I choose ticker FWRA as a foundation for this portfolio. I shall let ChatGPT to intro us this stock:
Invesco FTSE All-World UCITS ETF Acc (FWRA),
which tracks the FTSE All-World Index. This ETF provides exposure to large-
and mid-cap companies across both developed and emerging markets.
Here are some key details:
- Expense
Ratio: 0.15% p.a. (low-cost option for global
diversification)
- Replication
Method: Optimized sampling (rather than full replication)
- Fund
Size: Over $1.46 billion in assets under management
- Dividend
Policy: Accumulating (dividends are reinvested)
- Base
Currency: USD (currency risk applies)
Back to my view on this stock, as I did my research and comparison
among similar stock. This stock is new World index than the rest and carry the lowest
expense ratio and Ireland domicile is only 15% tax withholding than 30% tax
withholding in U.S. The AUM growth from 460millions to 1.46 billion with 2
years. Accumulating policy is the best approach given 30- 50 years horizon. The
share price is around USD 6- 7 dollar right now that give us a chance to buy
lot shares.
Let’s dive in the allocation section:
Sector Allocations
The ETF provides broad exposure across various industries,
with the largest allocations typically in:
- Technology
(around 22%) – includes giants like Apple and Microsoft
- Financials
(approximately 15%) – banks, insurance firms, and asset managers
- Healthcare
(about 13%) – pharmaceutical and biotech companies
- Consumer
Discretionary (roughly 12%) – retail, e-commerce, and automotive
- Industrials
(around 10%) – aerospace, manufacturing, and logistics
The AI story still bullish despite tariffs and uncertainly.

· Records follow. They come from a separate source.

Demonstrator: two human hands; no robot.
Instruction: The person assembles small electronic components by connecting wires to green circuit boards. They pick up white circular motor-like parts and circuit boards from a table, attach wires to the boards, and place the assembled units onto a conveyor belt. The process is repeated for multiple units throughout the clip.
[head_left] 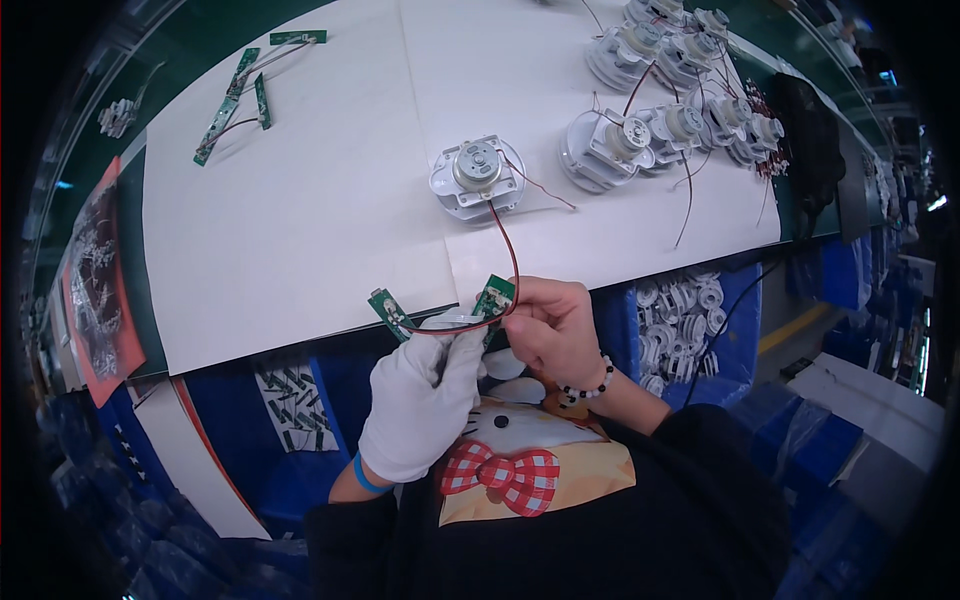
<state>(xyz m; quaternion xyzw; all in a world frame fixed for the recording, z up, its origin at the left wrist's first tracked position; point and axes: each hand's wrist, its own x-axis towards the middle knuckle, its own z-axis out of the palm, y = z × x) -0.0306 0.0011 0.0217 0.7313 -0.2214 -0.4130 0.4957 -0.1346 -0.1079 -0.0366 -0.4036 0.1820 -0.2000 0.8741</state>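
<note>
Wearing a white glove, my left hand [420, 405] is closed around two joined-looking green circuit boards, a left one [386, 308] and a right one [497, 294], whose upper ends stick out above the fingers. My bare right hand [553, 322] pinches at the edge of the right board, where a dark red wire [515, 250] passes. That wire runs from a white motor unit [478, 166] on the table, past my right fingertips, and bends left across the boards. A thinner wire trails loose from the unit's right side. The wire's end and my right fingertips are partly hidden.
Several similar motor units [625, 140] crowd the white-covered table [300, 220] at the far right. More green boards [222, 122] lie far left. Below the table edge stand a blue bin [745, 345] of white plastic parts and a tray of boards [298, 408]. A pink-red sheet [125, 340] is at left.
</note>
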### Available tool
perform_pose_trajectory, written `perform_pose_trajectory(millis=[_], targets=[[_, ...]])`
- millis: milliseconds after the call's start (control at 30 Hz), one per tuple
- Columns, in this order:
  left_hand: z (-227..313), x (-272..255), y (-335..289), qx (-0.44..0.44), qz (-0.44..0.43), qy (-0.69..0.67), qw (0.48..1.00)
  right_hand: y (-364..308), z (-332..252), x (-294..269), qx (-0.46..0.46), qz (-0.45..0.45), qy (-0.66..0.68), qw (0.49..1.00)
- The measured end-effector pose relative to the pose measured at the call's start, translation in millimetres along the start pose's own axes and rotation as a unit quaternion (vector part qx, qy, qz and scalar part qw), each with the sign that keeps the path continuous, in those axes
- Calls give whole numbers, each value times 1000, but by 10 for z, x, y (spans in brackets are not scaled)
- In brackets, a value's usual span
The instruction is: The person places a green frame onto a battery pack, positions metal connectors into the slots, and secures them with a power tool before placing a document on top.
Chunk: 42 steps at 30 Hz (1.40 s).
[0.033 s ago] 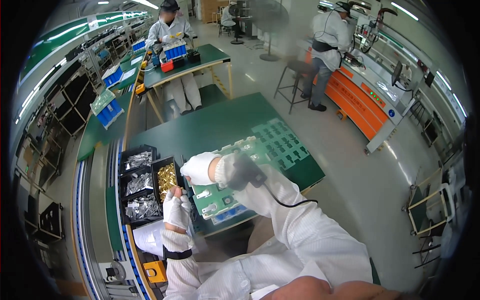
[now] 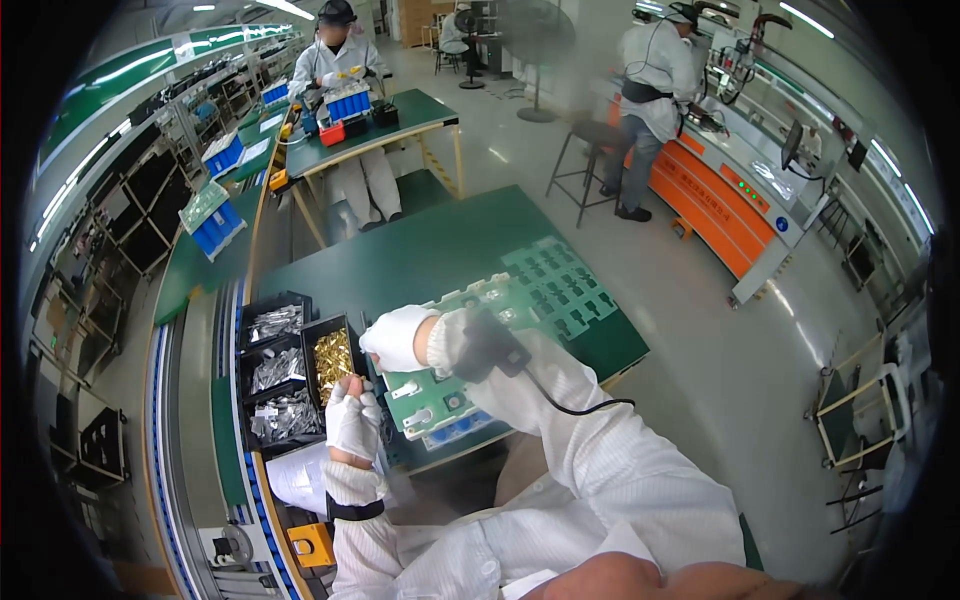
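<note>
My left hand [image 2: 353, 420], in a white glove with bare fingertips, is closed in a pinch at the near end of a black bin of brass-coloured metal parts [image 2: 333, 362]. Whatever its fingers hold is too small to make out. Just beyond it, my white-gloved right hand [image 2: 398, 338] is curled shut above the left edge of a green circuit board [image 2: 425, 390]. Its fingertips are mostly hidden, and I cannot tell what is in them. White and metal pieces stand on the board, and blue cylinders [image 2: 458, 432] show beneath its near edge.
Black bins of silver metal parts [image 2: 278, 368] stand left of the brass ones. Beyond the board lies a green sheet with cutouts [image 2: 562, 280] on the green table [image 2: 400, 250]. An orange box [image 2: 311, 545] sits near my left forearm. Two co-workers stand farther off at benches.
</note>
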<state>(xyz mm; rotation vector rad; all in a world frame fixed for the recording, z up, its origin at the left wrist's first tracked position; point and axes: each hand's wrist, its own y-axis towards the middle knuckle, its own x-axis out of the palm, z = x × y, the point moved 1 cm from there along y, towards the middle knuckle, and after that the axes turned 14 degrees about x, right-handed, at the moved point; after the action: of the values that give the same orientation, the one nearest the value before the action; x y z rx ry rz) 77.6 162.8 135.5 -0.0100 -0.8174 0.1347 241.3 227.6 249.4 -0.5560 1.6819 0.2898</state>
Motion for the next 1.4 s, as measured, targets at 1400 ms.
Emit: perform_pose_trajectory(millis=[1400], targets=[[70, 307, -104, -1, 3, -90, 996, -52, -99, -87, -93, 47, 216, 971]])
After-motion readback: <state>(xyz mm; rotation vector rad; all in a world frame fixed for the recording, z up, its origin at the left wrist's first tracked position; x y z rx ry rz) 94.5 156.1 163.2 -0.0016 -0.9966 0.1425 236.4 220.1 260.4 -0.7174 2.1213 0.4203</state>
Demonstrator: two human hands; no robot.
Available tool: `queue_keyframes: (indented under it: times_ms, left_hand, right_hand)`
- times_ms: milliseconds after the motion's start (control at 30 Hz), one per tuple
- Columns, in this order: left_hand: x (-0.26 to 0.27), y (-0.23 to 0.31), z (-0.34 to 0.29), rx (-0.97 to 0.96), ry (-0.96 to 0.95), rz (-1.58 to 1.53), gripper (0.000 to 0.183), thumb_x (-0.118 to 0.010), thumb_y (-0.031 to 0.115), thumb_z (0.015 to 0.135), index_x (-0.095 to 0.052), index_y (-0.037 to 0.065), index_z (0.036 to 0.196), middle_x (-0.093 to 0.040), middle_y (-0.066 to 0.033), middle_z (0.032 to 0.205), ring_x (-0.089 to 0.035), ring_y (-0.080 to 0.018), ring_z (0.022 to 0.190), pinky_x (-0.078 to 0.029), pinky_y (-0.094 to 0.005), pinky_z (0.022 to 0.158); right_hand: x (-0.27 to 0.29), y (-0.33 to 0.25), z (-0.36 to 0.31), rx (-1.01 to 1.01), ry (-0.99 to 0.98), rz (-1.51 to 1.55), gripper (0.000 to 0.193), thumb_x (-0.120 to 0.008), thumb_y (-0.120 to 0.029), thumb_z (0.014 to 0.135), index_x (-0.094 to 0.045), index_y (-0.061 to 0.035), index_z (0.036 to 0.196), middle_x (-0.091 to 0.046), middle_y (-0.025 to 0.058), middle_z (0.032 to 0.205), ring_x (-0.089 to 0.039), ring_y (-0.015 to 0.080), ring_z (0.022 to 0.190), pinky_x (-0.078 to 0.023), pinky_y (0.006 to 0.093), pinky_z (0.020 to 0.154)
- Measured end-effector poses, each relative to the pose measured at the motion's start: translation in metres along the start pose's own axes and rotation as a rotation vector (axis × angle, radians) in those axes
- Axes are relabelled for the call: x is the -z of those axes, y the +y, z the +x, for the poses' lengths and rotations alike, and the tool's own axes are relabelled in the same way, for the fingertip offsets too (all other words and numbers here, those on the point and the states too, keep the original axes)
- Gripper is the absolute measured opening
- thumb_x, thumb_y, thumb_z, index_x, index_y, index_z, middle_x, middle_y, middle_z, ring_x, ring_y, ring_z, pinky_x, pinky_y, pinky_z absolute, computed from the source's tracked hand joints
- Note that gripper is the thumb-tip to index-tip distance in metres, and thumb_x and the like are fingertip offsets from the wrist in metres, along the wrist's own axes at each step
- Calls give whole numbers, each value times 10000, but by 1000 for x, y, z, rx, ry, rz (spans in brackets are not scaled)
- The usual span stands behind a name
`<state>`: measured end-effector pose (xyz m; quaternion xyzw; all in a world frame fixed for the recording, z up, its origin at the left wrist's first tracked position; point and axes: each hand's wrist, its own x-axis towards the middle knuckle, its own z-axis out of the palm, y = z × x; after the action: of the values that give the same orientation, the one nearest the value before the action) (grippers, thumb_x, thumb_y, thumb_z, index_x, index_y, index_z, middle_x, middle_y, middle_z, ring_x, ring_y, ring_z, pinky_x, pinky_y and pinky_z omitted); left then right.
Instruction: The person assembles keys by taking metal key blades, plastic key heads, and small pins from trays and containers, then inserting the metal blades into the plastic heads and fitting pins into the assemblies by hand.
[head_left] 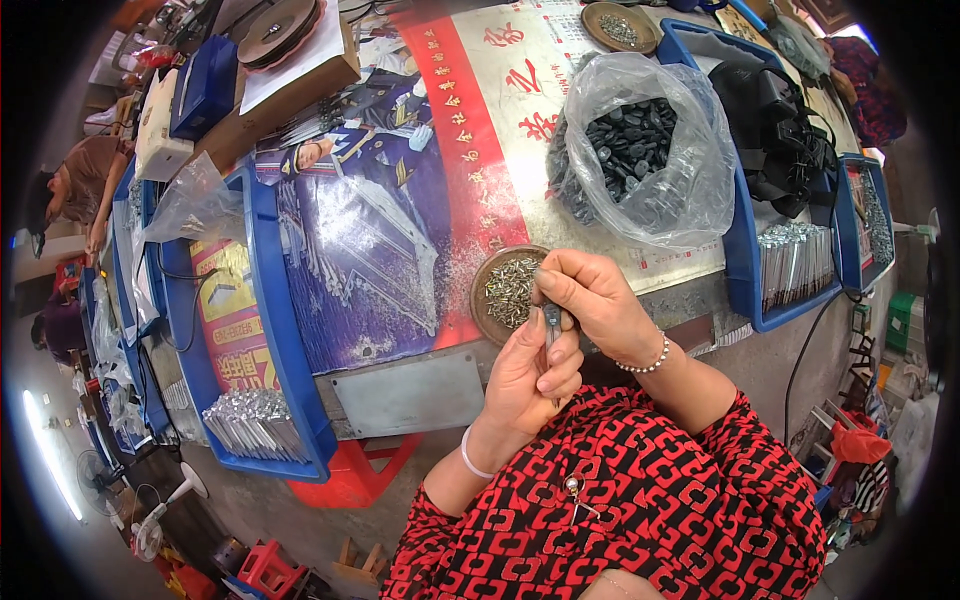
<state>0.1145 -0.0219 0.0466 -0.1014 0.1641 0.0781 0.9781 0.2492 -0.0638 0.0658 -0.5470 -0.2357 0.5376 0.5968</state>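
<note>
My left hand (518, 385) is closed around a slim metal part (552, 322), whose upper end sticks up past the thumb. Against that upper end, my right hand (598, 305) is pinched, thumb to forefinger; whatever sits between those fingertips is too small or hidden to name. Both hands meet over the table's near edge. Just behind them stands a round brown dish (477, 300) of small brass-coloured and silvery screws or pins (512, 285). Farther back, a clear plastic bag (690, 205) gapes at the top, full of black oval pieces (635, 150).
Upright metal parts (255, 425) fill the near end of a blue tray (290, 370) on the left. More metal parts (795, 262) stand in a blue tray (742, 270) on the right. A grey metal plate (410, 393) lies at the near edge. Another person (90, 185) sits far left.
</note>
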Motion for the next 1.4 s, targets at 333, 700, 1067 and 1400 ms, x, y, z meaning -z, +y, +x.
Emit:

Many companies will be looking at cost efficient to run the business.
We are the Risk manager of our account,
we need to measure the worse scenario to stomach the risk and crisis.
Risk Factors
- Market
Volatility: Since it tracks global equities, it is exposed to
fluctuations in stock markets worldwide.
- Currency
Risk: The ETF is USD-denominated, meaning investors
outside the U.S. may face currency exchange risks.
- Liquidity
Risk: Some emerging market stocks in the index may have lower
liquidity, affecting trading efficiency.
- Sector
Concentration: A significant portion of the ETF is allocated to
technology stocks, which can be sensitive to economic cycles.
- Geopolitical
Risks: Exposure to emerging markets means potential
risks from political instability or regulatory changes.
I can only factor in Geopolitical and currency are our main risk facts. We can take Covid and tariff as examples both of these crisis
may last for at least 2 years. Many of us lost their during high interest rate and
discourage investors to invest and spending which many of us just want to save
and timing the bottom. The forex risk is
relevant based on tariff and rate hike.
My advice to myself, saving at least 12 months of your
current salary and after complete saving move your next pay-check to SGD
Money Market Fund wait for opportunity to invest and small DCA into the good
undervalue stock. To minimise forex risk, I deploy sufficient USD in my broker
platform and still keep SGD as a main currency. We are blessed that Singapore
is a peace and progressive country SGD did not depreciate against USD for last
15 years however I not worry if USD depreciate and stock dipping because a good
stock will recover over time and the returns will cover depreciated USD given
US market is the open market for the world to invest.